China plans to replace Carrie Lam with 'interim' chief: FT

October 23, 2019 09:40
The leading candidates to succeed Chief Executive Carrie Lam include former HKMA head Norman Chan (left) and former chief secretary Henry Tang, the Financial Times said. Photo: AFP/HKEJ/CNSA


China is drawing up a plan to replace Hong Kong leader Carrie Lam Cheng Yuet-ngor with an “interim” chief executive, the Financial Times reported, citing people briefed on the deliberations, which would bring to a close Lam’s rule after months of often-violent pro-democracy protests.

China’s foreign ministry said on Wednesday the FT report was a political rumor with ulterior motives.

Ministry spokeswoman Hua Chunying made the comments at a daily news briefing in Beijing.

Chief Executive Lam has become a lightning rod for protests over fears that Beijing is tightening its grip, limiting the freedoms enjoyed under the “one country, two systems” principle enshrined when colonial ruler Britain handed Hong Kong back to China in 1997.

Sources told the newspaper that officials in China want the situation in Hong Kong to stabilize before making a final decision, as they do not want to be seen to be giving in to violence.

If Chinese President Xi Jinping decides to go ahead, Lam's successor would be appointed by March and cover the remainder of her term, which ends in 2022, the FT said.

The leading candidates to succeed Lam include Norman Chan Tak-lam, the former chief executive of the Hong Kong Monetary Authority, and Henry Tang Ying-yen, who had served as the territory’s financial secretary and chief secretary for administration, the report said.
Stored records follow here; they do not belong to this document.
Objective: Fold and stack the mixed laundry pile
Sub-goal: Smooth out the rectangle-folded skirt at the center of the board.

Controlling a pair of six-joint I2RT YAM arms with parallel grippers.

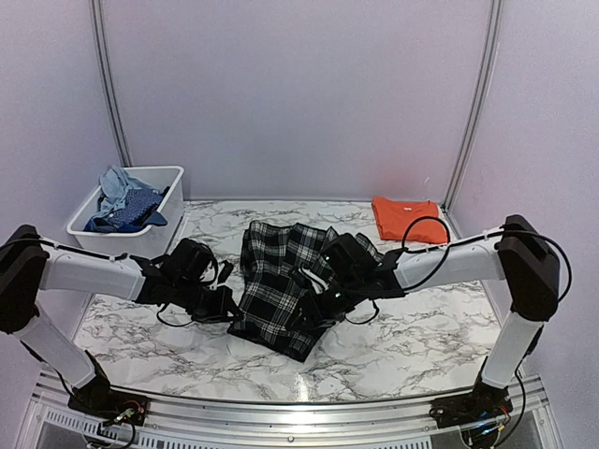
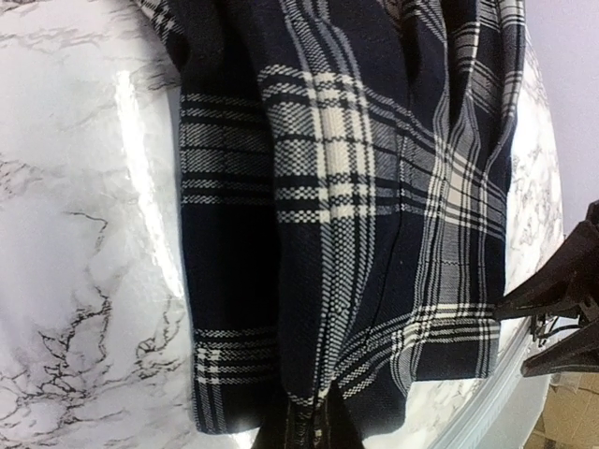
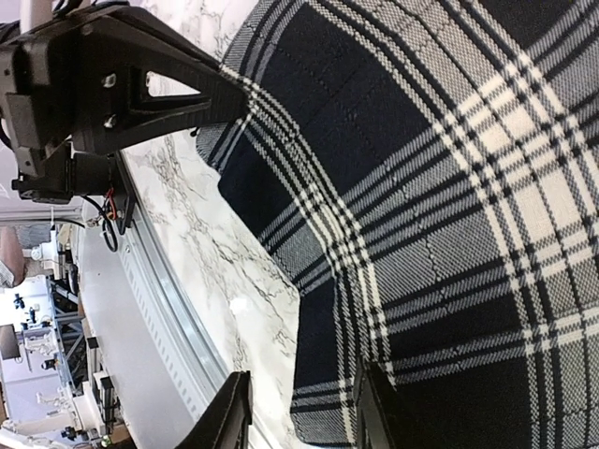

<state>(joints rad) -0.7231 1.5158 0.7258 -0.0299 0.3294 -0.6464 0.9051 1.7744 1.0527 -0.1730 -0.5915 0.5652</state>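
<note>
Here, lilac walls [image 1: 299,94] surround the glossy (marbled) table [image 1: 421,346] bearing the plaid piece [image 1: 281,281].

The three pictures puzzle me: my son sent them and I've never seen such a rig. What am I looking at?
Two robot arms are bolted at the near edge of a marble-patterned table. One picture looks down from above; the others come from a camera on each wrist. Between the arms lies a black-and-white plaid cloth: the left fingers are shut on its edge, the right fingers stand open over it. At the back: a folded orange T-shirt, right, and a white plastic bin of blue clothes, left.
</note>
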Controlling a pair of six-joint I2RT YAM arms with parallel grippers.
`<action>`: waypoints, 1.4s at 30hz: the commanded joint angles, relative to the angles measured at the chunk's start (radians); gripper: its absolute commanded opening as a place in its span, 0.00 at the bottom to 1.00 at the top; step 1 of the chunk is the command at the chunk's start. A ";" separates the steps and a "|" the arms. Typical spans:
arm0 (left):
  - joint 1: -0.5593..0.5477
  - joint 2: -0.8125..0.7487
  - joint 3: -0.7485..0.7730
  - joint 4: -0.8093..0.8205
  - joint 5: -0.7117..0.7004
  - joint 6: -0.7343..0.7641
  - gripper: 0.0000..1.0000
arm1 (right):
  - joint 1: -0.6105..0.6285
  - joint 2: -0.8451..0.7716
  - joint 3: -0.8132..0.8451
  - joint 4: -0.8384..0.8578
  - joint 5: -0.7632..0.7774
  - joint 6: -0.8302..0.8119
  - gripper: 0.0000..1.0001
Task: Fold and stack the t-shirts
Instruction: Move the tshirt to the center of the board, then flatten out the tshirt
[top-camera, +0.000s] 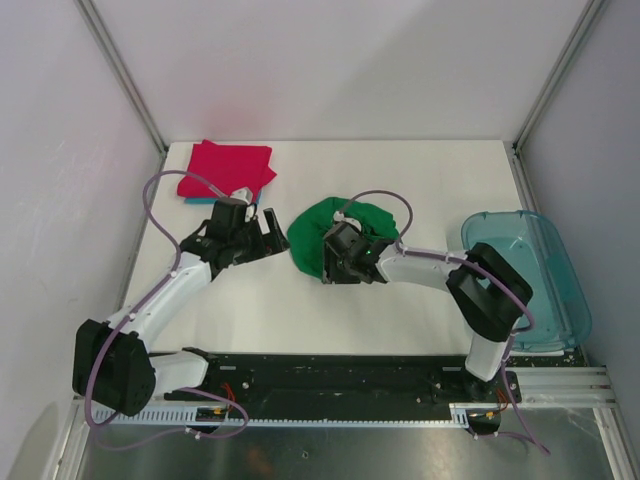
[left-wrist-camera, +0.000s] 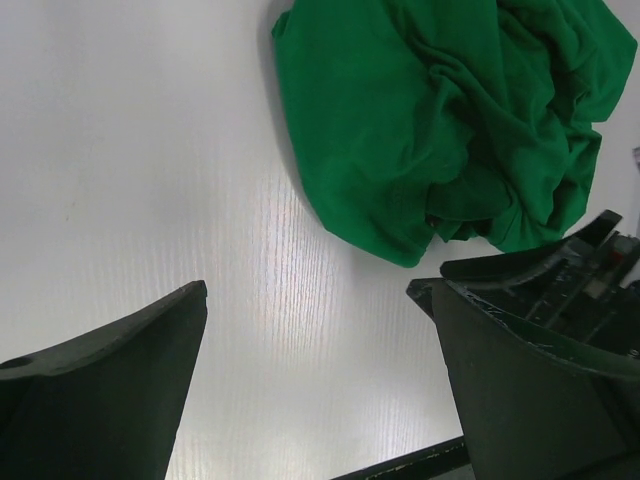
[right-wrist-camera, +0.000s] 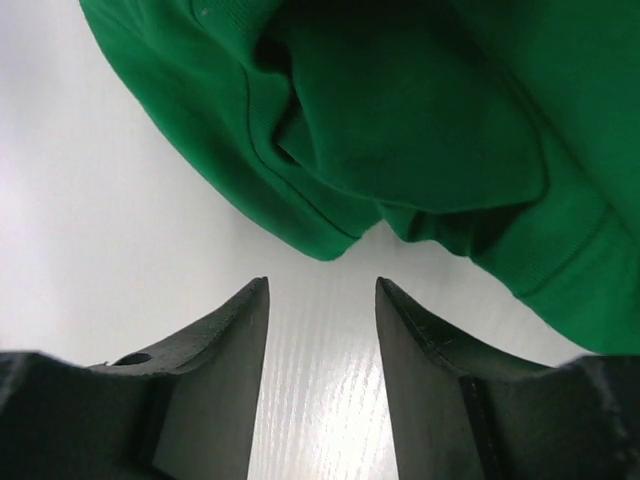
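Note:
A crumpled green t-shirt (top-camera: 322, 228) lies mid-table. In the right wrist view its hem (right-wrist-camera: 300, 200) sits just beyond my right gripper (right-wrist-camera: 322, 282), whose jaws stand partly apart over bare table, holding nothing. Seen from above, the right gripper (top-camera: 333, 268) is at the shirt's near edge. My left gripper (top-camera: 272, 235) hovers just left of the shirt, wide open and empty. In the left wrist view the left gripper (left-wrist-camera: 308, 290) has the green t-shirt (left-wrist-camera: 440, 120) ahead to the right. A folded magenta-red t-shirt (top-camera: 226, 168) rests at the back left on a light blue one (top-camera: 198, 203).
A translucent blue-green plastic bin (top-camera: 575, 300) stands at the table's right edge. White walls with metal posts enclose the back and sides. The black rail (top-camera: 330, 375) with both arm bases runs along the near edge.

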 joint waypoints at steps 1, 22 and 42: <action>0.007 -0.023 -0.004 0.017 0.003 -0.005 0.98 | 0.015 0.055 0.080 0.046 0.007 0.003 0.51; 0.008 -0.028 -0.024 0.018 0.016 0.010 0.98 | 0.105 0.235 0.266 -0.122 0.293 -0.038 0.52; -0.039 -0.027 -0.030 0.039 0.062 0.015 0.95 | -0.123 -0.026 0.699 -0.421 0.362 -0.183 0.00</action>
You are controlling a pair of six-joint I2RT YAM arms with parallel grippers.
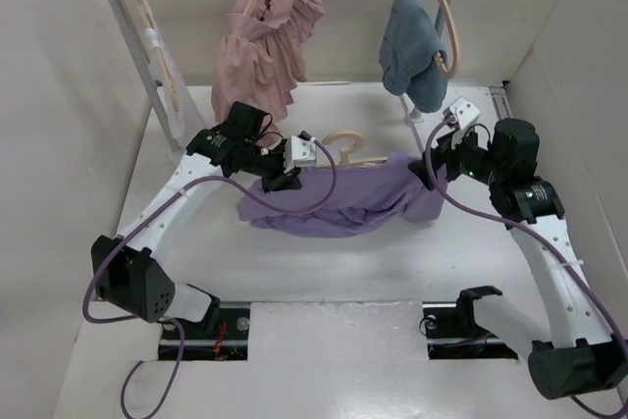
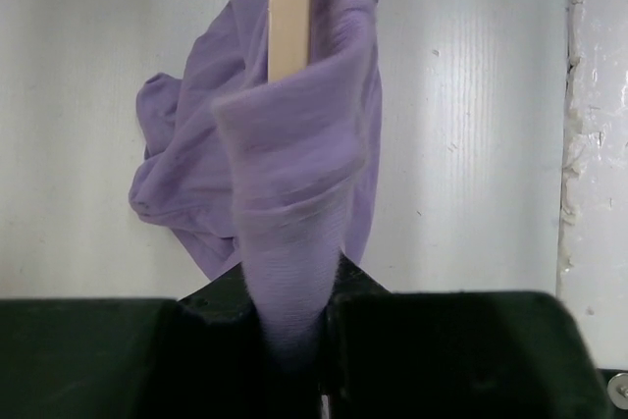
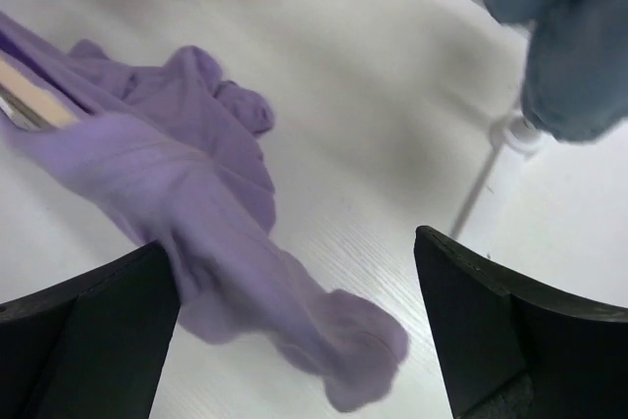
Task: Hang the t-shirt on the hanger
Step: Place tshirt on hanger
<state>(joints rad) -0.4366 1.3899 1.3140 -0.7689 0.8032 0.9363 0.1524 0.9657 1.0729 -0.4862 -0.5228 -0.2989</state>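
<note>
The lavender t-shirt lies bunched on the table's middle, draped over the pale wooden hanger, whose hook sticks out behind it. My left gripper is shut on the shirt's left end. In the left wrist view a fold of the shirt runs into the shut left gripper, with the hanger's bar above. My right gripper is open at the shirt's right end. In the right wrist view this gripper spreads wide over a loose sleeve, and the hanger's bar shows at the left.
A dusty pink garment and a blue-grey garment hang on like hangers at the back; the blue-grey one also shows in the right wrist view. A rack post with spare hangers stands back left. Walls close both sides.
</note>
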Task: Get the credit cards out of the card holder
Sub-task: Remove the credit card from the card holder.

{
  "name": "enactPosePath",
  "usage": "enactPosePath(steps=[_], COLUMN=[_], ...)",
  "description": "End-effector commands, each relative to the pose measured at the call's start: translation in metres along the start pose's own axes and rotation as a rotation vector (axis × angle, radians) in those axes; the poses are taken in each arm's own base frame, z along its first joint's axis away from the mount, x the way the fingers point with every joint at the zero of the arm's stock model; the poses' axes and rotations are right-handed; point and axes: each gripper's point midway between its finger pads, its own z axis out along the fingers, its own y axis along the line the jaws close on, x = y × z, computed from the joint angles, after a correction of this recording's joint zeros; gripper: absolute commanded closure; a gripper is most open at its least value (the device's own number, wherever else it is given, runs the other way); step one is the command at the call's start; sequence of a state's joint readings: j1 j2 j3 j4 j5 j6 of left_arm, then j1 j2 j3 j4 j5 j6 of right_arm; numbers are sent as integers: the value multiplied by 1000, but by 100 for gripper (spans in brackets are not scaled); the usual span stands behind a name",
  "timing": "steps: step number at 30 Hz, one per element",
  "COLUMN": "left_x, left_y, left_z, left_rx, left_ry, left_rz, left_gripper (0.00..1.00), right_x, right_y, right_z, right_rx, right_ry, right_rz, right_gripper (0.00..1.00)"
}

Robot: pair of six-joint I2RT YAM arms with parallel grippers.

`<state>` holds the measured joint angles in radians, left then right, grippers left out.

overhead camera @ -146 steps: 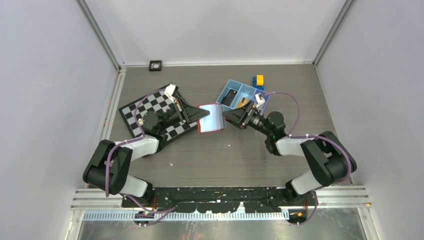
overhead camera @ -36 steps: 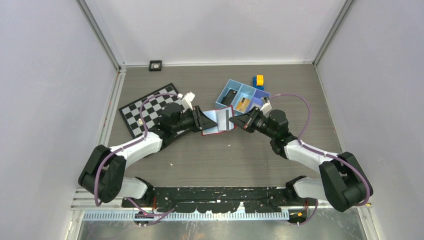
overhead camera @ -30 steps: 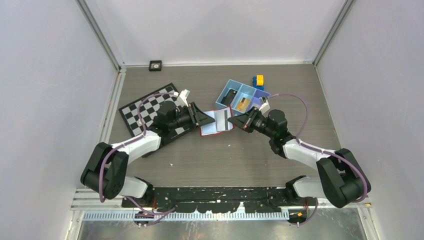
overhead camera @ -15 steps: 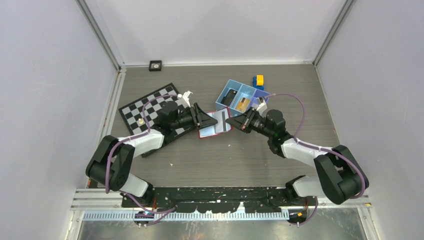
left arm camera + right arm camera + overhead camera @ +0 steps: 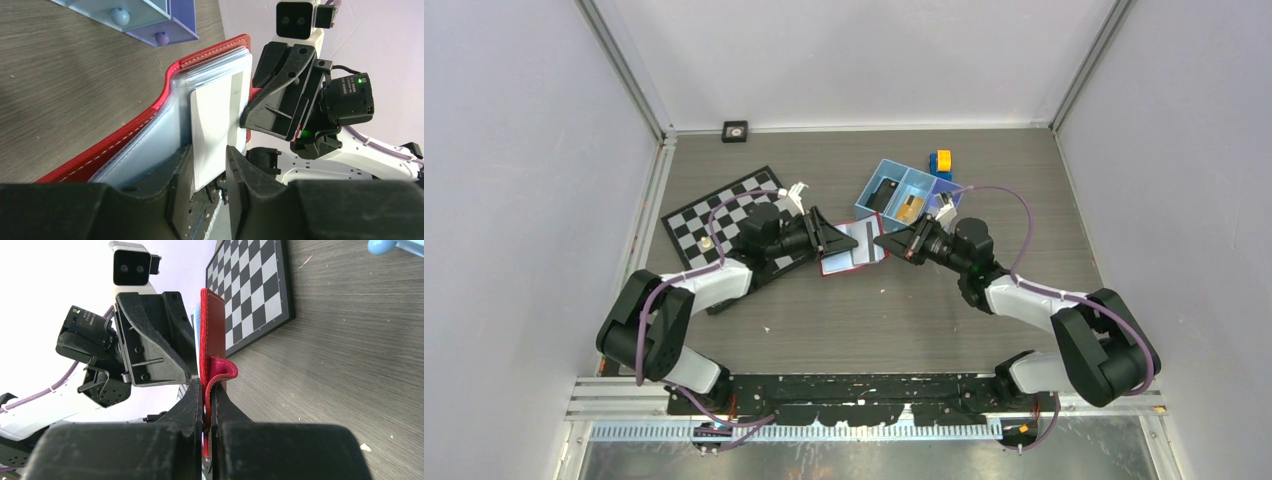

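So: card holder stood on edge between both arms, pale card at the left fingers

On my overhead feed the dark wood-grain table (image 5: 904,320) carries a black-and-white chequered board (image 5: 686,225) on the left and a blue three-compartment plastic tray (image 5: 904,168) towards the far right of centre. The two arms meet between them at mid-table. There the small red folding card holder with pale blue-grey lining (image 5: 150,135) stands on edge, opened. The grippers cover it from above, so I cannot tell whether its lower edge touches the table.

The right gripper (image 5: 206,387) is pressed together on the holder's red snap tab (image 5: 222,371). That wrist camera gives me the holder edge-on only, its inside hidden.

The left gripper (image 5: 210,155) has its jaws partly spread, with the near end of a thin greyish-white plastic card (image 5: 215,120) between them. The card lies against the clear sleeves (image 5: 220,62). Its end is cut off behind the fingers (image 5: 240,170). I cannot tell whether they actually bear on it, nor how much of it sits inside a sleeve.

In the tray, an orange-gold flat card (image 5: 911,208) lies in the middle compartment. A dark flat piece (image 5: 886,187) lies in the compartment nearer the board, too small to identify. Just beyond the tray sits a little yellow-and-blue block (image 5: 941,161). A small black square object (image 5: 735,130) lies by the back wall.
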<state>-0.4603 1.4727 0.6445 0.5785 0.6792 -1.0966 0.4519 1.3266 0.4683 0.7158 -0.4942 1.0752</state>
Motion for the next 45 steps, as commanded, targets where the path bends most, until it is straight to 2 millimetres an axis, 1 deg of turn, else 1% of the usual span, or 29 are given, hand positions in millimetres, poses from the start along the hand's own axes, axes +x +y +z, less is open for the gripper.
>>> enactPosePath(steps=[1,2,3,5,6,7,9,12,14,15,16,20,22,25,28,34,37,41,43,45], left_x=[-6,-7,-8,-11,-11,-12,-12,-12,-12,-12,-13,-15,-15,-14,-14,-12,-12,-11,-12,-13], left_y=[-23,-28,-32,-37,-39,-42,-47,-53,-54,-53,-53,-48,-46,-48,-52,-62,-57,-50,-52,-55], left_z=[-2,-4,-7,-11,-12,-14,-15,-16,-16,-16,-17,-17,-17,-16,-17,-18,-16,-11,-12,-13], left_rx=[110,129,144,165,171,180,202,233,240,239,237,223,220,233,262,311,290,279,297,313], left_ry=[-20,-29,-34,-48,-53,-57,-59,-57,-55,-54,-56,-58,-57,-50,-43,-20,-12,1,-5,-11], left_rz=[38,48,56,77,83,92,105,109,107,106,104,90,84,75,72,75,62,31,31,32], left_gripper=[72,76,82,90,93,95,98,100,100,100,100,100,99,89,82,79,76,75,80,90], right_x=[-13,-13,-13,-12,-12,-12,-10,-7,-6,-6,-6,-7,-7,-8,-7,-3,-2,1,2,2], right_y=[33,31,27,21,20,19,20,26,31,32,33,35,38,37,37,41,40,47,49,48], right_z=[7,8,9,10,11,11,13,15,16,16,17,15,13,13,14,16,17,17,17,16], right_rx=[-104,-95,-80,-51,-47,-47,-60,-103,-142,-154,-162,-172,-177,-168,-168,-187,-187,-209,-214,-209], right_ry=[-26,-24,-24,-21,-20,-16,-7,11,23,23,23,14,8,6,13,31,34,42,46,39], right_rz=[-55,-53,-53,-49,-49,-46,-36,-16,0,7,11,8,1,-7,-6,-8,-10,-22,-27,-26], right_gripper=[100,100,99,92,85,79,71,67,66,67,71,90,93,98,99,99,99,99,99,99])
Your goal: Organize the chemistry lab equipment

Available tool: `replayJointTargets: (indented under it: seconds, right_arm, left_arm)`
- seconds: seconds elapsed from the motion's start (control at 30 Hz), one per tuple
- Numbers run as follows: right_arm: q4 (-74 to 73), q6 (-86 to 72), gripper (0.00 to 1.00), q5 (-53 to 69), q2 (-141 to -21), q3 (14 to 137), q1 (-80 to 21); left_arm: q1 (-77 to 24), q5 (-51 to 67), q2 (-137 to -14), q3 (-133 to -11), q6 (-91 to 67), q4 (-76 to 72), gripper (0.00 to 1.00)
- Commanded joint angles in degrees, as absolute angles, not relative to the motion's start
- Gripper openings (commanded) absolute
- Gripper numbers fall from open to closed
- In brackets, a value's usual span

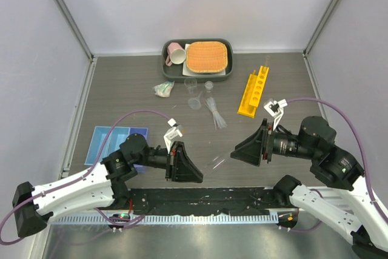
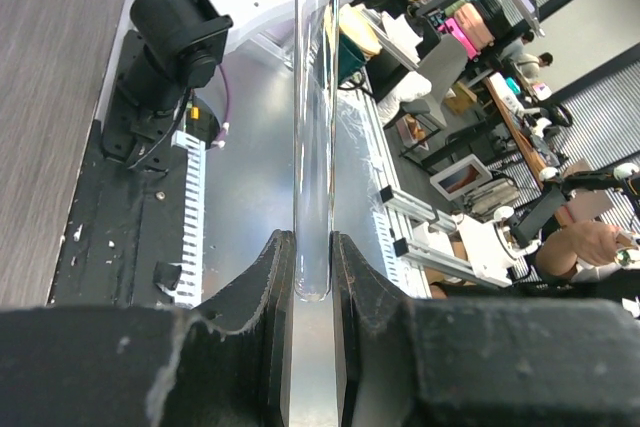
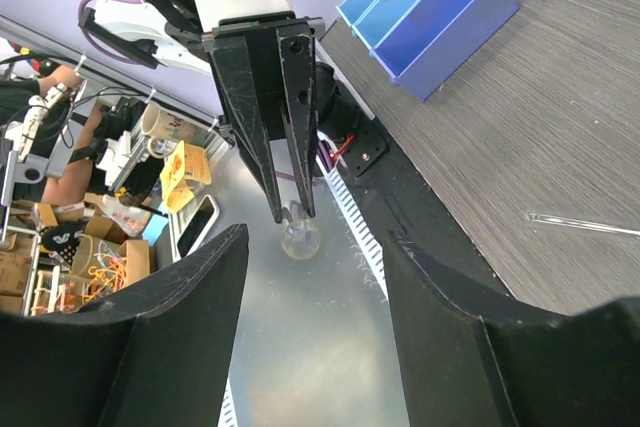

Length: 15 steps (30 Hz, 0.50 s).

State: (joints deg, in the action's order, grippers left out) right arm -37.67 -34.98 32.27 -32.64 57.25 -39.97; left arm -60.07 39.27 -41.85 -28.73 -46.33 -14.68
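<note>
My left gripper [image 2: 312, 265] is shut on the rounded bottom end of a clear glass tube [image 2: 315, 117], which sticks straight out from its fingers. In the top view the left gripper [image 1: 195, 171] points right, facing my right gripper [image 1: 237, 154] across a short gap above the table's near edge. In the right wrist view my right gripper [image 3: 313, 242] is open, its fingers either side of the tube's open mouth [image 3: 300, 239], not touching it. The yellow rack [image 1: 254, 93], blue tray [image 1: 115, 142], beakers [image 1: 193, 85], funnel [image 1: 195, 102] and pipettes [image 1: 216, 115] rest on the table.
A dark tray holding a pink mug [image 1: 176, 54] and an orange mat [image 1: 208, 56] stands at the back. A crumpled green-white scrap [image 1: 162, 89] lies left of the beakers. A thin glass tube [image 3: 580, 224] lies on the table.
</note>
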Motion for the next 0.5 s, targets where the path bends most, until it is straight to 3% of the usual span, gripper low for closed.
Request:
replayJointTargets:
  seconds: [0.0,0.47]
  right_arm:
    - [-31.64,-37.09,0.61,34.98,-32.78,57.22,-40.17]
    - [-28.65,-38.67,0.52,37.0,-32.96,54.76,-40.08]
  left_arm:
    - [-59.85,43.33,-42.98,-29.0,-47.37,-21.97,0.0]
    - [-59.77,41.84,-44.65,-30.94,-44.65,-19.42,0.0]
In September, in response to a Reuters report about a recording of Lam saying she would step down if she could, she said she had never asked the Chinese government to let her resign to end the political crisis in Hong Kong.

Hundreds of thousands of people have taken to the streets in the city since mid-June in sometimes violent protests against an extradition bill that could have seen people sent to mainland China for trial in Communist Party-controlled courts.

Although the bill was finally withdrawn, the protests have continued, defying police rulings banning them.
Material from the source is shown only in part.